Tuesday, April 23, 2013

Social Priming: In Theory

You are walking into a room. There is a man sitting behind a table. You sit down across from him. The man sits higher than you, which makes you feel relatively powerless. But he gives you a mug of hot coffee. The warm mug makes you like the man a little more. You warm to him so to speak. He asks you about your relationship with your significant other. You lean on the table. It is wobbly, so you say that your relationship is very stable. You take a sip from the coffee. It is bitter. Now you think the man is a jerk for having asked you about your personal life. Then the man hands you the test. It is attached to a heavy clipboard, which makes you think the test is important. You’re probably not going to do well, because the cover sheet is red. But wait—what a relief!—on the first page is a picture of Einstein! Now you are going to ace the test. If only there wasn’t that lingering smell of the cleaning fluid that was used to sanitize the room. It makes you want to clean the crumbs, which must have been left by a previous test-taker, from the tabletop. You need to focus. Fortunately, there is a ray of sunlight coming through the window. It leaves a bright spot on the floor. At last you can concentrate on the test. The final question of the test asks you to form a sentence that includes the words gray, Florida, bingo, and pension. You leave the room, walking slowly…

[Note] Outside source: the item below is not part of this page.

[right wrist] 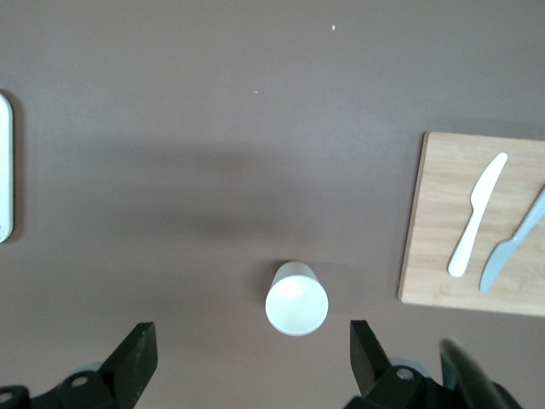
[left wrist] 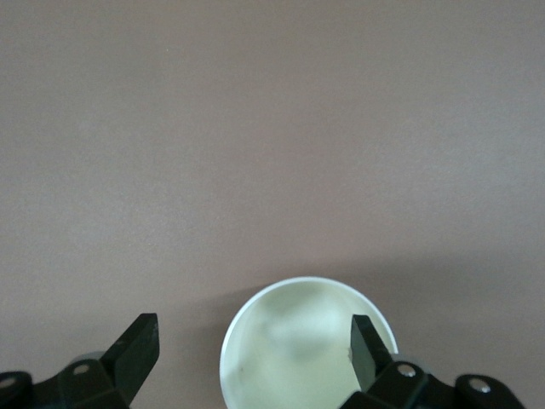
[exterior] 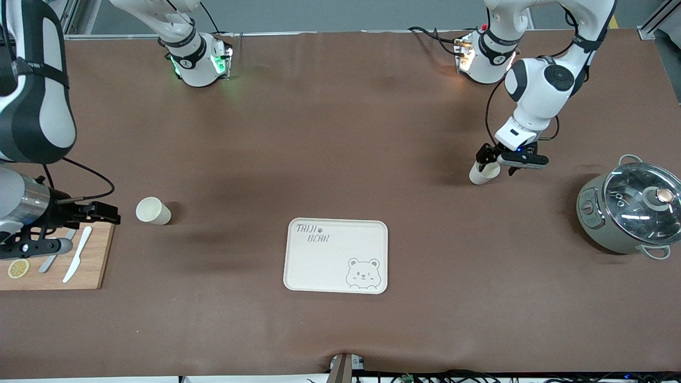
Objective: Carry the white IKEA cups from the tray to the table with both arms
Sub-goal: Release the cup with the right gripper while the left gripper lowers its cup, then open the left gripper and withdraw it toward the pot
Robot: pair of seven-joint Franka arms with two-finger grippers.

These are just some findings that have been reported in the literature (well, most of them are; I made one up, guess which one) on social priming. But I don’t want to focus on the findings themselves in this post. What I want to do is find out what the theory behind them is. The picture suggested by social priming research is that we are constantly bombarded with a cacophony of cues in all sensory domains that push our behavior around in various ways. This cannot be true.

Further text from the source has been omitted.